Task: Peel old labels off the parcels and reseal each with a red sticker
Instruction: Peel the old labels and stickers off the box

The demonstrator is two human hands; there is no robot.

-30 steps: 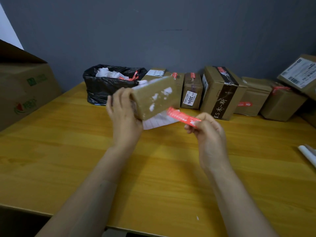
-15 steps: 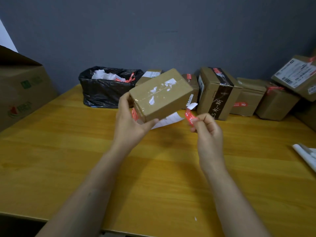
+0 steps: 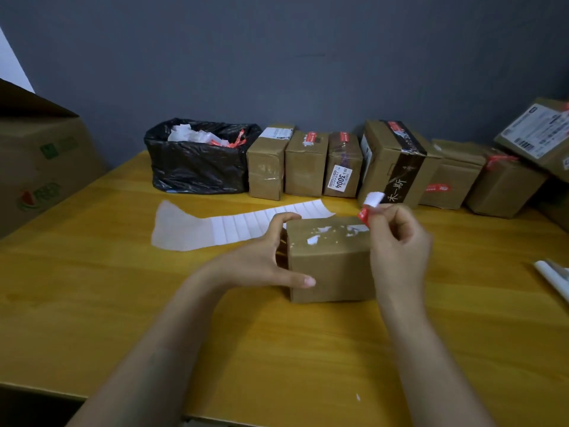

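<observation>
A small brown parcel (image 3: 331, 263) stands on the wooden table (image 3: 92, 303), its top face flecked with white label scraps. My left hand (image 3: 261, 260) grips its left end, thumb on the front face and fingers over the top edge. My right hand (image 3: 397, 241) hovers at the parcel's right top corner and pinches a red sticker (image 3: 369, 206) with its white back side showing. Behind the parcel lies a white sticker backing sheet (image 3: 215, 226).
A black bin bag (image 3: 197, 161) with torn labels stands at the back. A row of parcels (image 3: 341, 163), some with red stickers, lines the wall to its right. A large carton (image 3: 40, 167) stands at the left; rolled paper (image 3: 554, 275) lies at the right edge.
My left hand lowered the parcel from mid-air onto the table. My right hand kept the red sticker pinched and moved over the parcel's right top corner.
</observation>
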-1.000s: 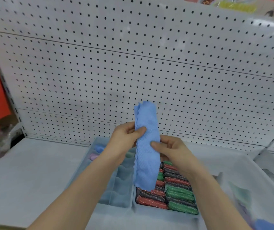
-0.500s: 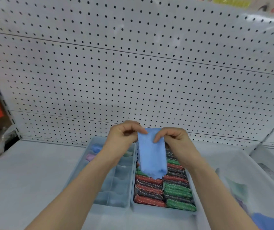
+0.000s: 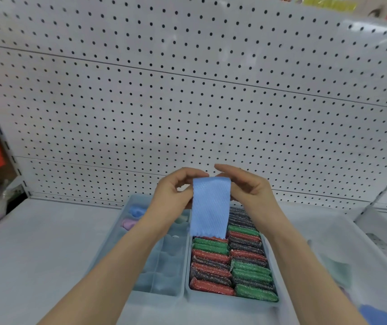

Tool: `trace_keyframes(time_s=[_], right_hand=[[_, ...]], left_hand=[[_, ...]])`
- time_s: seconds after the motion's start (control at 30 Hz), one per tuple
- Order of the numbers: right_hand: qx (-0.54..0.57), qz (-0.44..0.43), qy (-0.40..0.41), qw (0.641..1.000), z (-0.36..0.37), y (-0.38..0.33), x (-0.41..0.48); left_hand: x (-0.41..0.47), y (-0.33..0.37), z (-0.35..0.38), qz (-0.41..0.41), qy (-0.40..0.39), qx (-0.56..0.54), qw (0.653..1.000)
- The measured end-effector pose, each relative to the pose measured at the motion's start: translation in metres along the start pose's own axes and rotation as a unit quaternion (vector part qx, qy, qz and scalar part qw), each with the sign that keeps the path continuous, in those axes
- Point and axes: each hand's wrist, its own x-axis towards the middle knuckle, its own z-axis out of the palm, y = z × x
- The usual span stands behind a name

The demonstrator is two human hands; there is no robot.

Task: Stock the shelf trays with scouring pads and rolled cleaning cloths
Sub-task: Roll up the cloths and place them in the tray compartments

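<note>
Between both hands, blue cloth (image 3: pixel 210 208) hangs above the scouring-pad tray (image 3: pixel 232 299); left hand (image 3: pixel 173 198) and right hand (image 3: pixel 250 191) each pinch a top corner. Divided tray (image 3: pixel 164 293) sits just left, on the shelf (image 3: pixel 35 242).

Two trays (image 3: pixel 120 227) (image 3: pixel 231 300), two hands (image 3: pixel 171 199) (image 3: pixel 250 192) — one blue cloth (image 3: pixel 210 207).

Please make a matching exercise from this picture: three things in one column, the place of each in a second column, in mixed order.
1. blue cloth
2. scouring pads
3. pink rolled cloth

A. packed in rows in the right tray
B. in a far compartment of the left divided tray
C. held up by the left hand and the right hand

Pairs: 1-C, 2-A, 3-B
</note>
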Motion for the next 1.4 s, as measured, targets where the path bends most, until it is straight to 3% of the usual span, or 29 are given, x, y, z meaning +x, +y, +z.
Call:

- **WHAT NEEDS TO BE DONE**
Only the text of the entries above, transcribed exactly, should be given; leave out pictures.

- **EXERCISE OUTPUT**
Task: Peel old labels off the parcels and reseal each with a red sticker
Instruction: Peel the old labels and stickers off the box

The demonstrator is two human hands; there is no robot.

-30 steps: 
-15 steps: 
+0 steps: 

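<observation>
A small brown parcel (image 3: 331, 263) stands on the wooden table (image 3: 92, 303), its top face flecked with white label scraps. My left hand (image 3: 261, 260) grips its left end, thumb on the front face and fingers over the top edge. My right hand (image 3: 397, 241) hovers at the parcel's right top corner and pinches a red sticker (image 3: 369, 206) with its white back side showing. Behind the parcel lies a white sticker backing sheet (image 3: 215, 226).
A black bin bag (image 3: 197, 161) with torn labels stands at the back. A row of parcels (image 3: 341, 163), some with red stickers, lines the wall to its right. A large carton (image 3: 40, 167) stands at the left; rolled paper (image 3: 554, 275) lies at the right edge.
My left hand lowered the parcel from mid-air onto the table. My right hand kept the red sticker pinched and moved over the parcel's right top corner.
</observation>
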-1.000s: 
-0.500s: 
+0.000s: 

Tool: `trace_keyframes(time_s=[_], right_hand=[[_, ...]], left_hand=[[_, ...]])`
- time_s: seconds after the motion's start (control at 30 Hz), one per tuple
- Order of the numbers: right_hand: qx (-0.54..0.57), qz (-0.44..0.43), qy (-0.40..0.41), qw (0.641..1.000), z (-0.36..0.37), y (-0.38..0.33), x (-0.41..0.48); left_hand: x (-0.41..0.47), y (-0.33..0.37), z (-0.35..0.38), qz (-0.41..0.41), qy (-0.40..0.39), qx (-0.56..0.54), qw (0.653..1.000)
- The measured end-effector pose, each relative to the pose measured at the motion's start: translation in metres along the start pose's own axes and rotation as a unit quaternion (vector part qx, qy, qz and scalar part qw), each with the sign that keeps the path continuous, in those axes
- Point and axes: each hand's wrist, its own x-axis towards the middle knuckle, its own z-axis out of the palm, y = z × x
- The usual span stands behind a name

The demonstrator is two human hands; there is no robot.

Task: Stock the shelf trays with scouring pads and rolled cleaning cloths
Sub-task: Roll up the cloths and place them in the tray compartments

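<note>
Between both hands, blue cloth (image 3: pixel 210 208) hangs above the scouring-pad tray (image 3: pixel 232 299); left hand (image 3: pixel 173 198) and right hand (image 3: pixel 250 191) each pinch a top corner. Divided tray (image 3: pixel 164 293) sits just left, on the shelf (image 3: pixel 35 242).

Two trays (image 3: pixel 120 227) (image 3: pixel 231 300), two hands (image 3: pixel 171 199) (image 3: pixel 250 192) — one blue cloth (image 3: pixel 210 207).

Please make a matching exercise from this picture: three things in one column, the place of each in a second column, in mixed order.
1. blue cloth
2. scouring pads
3. pink rolled cloth

A. packed in rows in the right tray
B. in a far compartment of the left divided tray
C. held up by the left hand and the right hand

Pairs: 1-C, 2-A, 3-B
</note>
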Motion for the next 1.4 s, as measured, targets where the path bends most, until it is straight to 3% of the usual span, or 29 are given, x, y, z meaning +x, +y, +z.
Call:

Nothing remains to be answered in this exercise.